In T 195/09 hatte der Beschwerdeführer, in Bezug auf den Konflikt zwischen Art. 123 (2) und (3) EPÜ auf T 108/91 verwiesen, wonach eine unrichtige technische Aussage in einem erteilten Anspruch, die mit der Gesamtoffenbarung des Patents offensichtlich unvereinbar ist und gegen die Erfordernisse von Art. 123 (2) EPÜ verstoßen würde, durch die richtige Angabe der betreffenden technischen Merkmale ersetzt werden kann, ohne dass ein Verstoß gegen Art. 123 (3) EPÜ vorliegt. Die Kammer betonte in T 195/09, dass T 108/91 ganz eindeutig von G 1/93 überholt worden ist (zu T 108/91 s. auch T 1202/07, T 1896/11).

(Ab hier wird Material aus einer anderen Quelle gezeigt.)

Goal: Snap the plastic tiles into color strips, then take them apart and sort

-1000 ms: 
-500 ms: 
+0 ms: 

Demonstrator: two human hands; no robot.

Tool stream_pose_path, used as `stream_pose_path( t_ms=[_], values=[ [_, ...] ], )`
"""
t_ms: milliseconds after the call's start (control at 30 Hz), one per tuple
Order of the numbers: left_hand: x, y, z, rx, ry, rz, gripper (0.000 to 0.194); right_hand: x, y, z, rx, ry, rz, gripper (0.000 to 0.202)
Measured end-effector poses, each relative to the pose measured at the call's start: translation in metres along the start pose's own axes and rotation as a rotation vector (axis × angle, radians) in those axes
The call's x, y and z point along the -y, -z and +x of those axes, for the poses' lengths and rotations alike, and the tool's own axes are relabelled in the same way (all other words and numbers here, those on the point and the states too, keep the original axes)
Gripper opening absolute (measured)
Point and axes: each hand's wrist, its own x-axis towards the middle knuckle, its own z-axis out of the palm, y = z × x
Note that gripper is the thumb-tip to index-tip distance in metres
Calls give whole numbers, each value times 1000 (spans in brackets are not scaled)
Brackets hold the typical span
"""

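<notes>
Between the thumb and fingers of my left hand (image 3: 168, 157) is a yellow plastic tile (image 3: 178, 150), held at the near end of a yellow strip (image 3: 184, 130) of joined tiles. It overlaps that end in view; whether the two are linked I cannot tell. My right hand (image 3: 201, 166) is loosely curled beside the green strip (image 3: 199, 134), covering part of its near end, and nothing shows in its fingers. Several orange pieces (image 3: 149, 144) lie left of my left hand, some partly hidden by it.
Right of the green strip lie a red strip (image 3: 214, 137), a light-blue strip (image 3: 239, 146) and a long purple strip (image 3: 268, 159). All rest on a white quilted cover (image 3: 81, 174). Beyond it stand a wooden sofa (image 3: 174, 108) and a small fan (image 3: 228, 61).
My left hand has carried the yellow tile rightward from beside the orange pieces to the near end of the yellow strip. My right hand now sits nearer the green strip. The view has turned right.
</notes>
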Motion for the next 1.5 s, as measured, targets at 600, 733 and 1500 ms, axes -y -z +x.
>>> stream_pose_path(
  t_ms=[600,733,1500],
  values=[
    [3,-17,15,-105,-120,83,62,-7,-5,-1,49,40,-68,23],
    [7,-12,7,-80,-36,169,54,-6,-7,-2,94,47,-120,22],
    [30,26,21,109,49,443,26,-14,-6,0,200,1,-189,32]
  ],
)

In T 1180/05 gelangte die Kammer auf der Grundlage der Entscheidungen G 1/93 und G 1/03 zu Art. 123 (2) und (3) EPÜ 1973 und zu Disclaimern zu der Auffassung, dass die Streichung eines Merkmals, das über den Inhalt der Anmeldung in der eingereichten Fassung hinausgeht, in einem gewährten Anspruch und seine Wiedereinführung in Form eines Disclaimers, der bewirkt, dass der Gegenstand des Anspruchs unverändert bleibt, nicht geeignet ist, den potenziellen Konflikt zwischen Art. 123 (2) und (3) EPÜ 1973 zu vermeiden. Entgegen dem Antrag des Patentinhabers beschloss die Kammer, die Frage nicht der Großen Beschwerdekammer vorzulegen. Die Entscheidung der Einspruchsabteilung, das Patent in einer geänderten Form aufrechtzuerhalten, wurde aufgehoben und das Patent widerrufen.